*Given data:*
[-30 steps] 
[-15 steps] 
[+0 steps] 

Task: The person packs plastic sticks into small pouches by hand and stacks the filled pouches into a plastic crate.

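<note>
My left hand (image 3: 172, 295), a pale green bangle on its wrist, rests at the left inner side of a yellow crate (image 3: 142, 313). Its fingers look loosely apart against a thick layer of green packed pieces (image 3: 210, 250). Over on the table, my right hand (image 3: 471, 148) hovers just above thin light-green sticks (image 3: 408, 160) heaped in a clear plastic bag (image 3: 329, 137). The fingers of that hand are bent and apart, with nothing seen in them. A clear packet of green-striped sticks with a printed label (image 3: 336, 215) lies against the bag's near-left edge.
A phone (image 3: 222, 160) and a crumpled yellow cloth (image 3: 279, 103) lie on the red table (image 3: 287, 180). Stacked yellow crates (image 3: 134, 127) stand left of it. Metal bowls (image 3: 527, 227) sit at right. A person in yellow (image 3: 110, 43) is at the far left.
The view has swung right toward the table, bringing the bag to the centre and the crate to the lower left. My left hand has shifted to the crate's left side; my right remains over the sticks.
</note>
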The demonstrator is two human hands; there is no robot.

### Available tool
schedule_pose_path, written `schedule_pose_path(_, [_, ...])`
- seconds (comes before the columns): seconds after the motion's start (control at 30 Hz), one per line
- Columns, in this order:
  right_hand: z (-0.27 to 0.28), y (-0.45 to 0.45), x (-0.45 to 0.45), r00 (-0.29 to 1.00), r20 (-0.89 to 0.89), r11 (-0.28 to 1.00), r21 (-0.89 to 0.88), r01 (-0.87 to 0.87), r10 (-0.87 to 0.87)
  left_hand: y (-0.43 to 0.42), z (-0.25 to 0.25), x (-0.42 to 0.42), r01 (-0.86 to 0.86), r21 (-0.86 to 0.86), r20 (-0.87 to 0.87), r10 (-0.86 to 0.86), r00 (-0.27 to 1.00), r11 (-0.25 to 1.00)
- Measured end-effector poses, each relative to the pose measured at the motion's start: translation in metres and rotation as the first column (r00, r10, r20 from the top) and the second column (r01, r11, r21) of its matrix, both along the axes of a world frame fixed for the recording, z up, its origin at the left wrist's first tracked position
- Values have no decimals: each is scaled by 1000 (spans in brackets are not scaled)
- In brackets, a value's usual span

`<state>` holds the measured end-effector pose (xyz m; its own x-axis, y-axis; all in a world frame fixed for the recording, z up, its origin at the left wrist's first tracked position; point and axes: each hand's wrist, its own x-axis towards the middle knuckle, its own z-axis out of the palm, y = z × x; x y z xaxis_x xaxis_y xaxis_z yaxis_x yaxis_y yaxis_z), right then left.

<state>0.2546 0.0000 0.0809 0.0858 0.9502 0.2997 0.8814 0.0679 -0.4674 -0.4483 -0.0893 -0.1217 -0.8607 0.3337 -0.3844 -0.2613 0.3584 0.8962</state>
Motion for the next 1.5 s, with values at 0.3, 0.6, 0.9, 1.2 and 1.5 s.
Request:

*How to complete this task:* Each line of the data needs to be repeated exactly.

*Task output:*
[-30 steps] 
[-15 steps] 
[+0 steps] 

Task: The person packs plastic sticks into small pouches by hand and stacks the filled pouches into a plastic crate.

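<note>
My left hand (image 3: 172, 295), a pale green bangle on its wrist, rests at the left inner side of a yellow crate (image 3: 142, 313). Its fingers look loosely apart against a thick layer of green packed pieces (image 3: 210, 250). Over on the table, my right hand (image 3: 471, 148) hovers just above thin light-green sticks (image 3: 408, 160) heaped in a clear plastic bag (image 3: 329, 137). The fingers of that hand are bent and apart, with nothing seen in them. A clear packet of green-striped sticks with a printed label (image 3: 336, 215) lies against the bag's near-left edge.
A phone (image 3: 222, 160) and a crumpled yellow cloth (image 3: 279, 103) lie on the red table (image 3: 287, 180). Stacked yellow crates (image 3: 134, 127) stand left of it. Metal bowls (image 3: 527, 227) sit at right. A person in yellow (image 3: 110, 43) is at the far left.
The view has swung right toward the table, bringing the bag to the centre and the crate to the lower left. My left hand has shifted to the crate's left side; my right remains over the sticks.
</note>
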The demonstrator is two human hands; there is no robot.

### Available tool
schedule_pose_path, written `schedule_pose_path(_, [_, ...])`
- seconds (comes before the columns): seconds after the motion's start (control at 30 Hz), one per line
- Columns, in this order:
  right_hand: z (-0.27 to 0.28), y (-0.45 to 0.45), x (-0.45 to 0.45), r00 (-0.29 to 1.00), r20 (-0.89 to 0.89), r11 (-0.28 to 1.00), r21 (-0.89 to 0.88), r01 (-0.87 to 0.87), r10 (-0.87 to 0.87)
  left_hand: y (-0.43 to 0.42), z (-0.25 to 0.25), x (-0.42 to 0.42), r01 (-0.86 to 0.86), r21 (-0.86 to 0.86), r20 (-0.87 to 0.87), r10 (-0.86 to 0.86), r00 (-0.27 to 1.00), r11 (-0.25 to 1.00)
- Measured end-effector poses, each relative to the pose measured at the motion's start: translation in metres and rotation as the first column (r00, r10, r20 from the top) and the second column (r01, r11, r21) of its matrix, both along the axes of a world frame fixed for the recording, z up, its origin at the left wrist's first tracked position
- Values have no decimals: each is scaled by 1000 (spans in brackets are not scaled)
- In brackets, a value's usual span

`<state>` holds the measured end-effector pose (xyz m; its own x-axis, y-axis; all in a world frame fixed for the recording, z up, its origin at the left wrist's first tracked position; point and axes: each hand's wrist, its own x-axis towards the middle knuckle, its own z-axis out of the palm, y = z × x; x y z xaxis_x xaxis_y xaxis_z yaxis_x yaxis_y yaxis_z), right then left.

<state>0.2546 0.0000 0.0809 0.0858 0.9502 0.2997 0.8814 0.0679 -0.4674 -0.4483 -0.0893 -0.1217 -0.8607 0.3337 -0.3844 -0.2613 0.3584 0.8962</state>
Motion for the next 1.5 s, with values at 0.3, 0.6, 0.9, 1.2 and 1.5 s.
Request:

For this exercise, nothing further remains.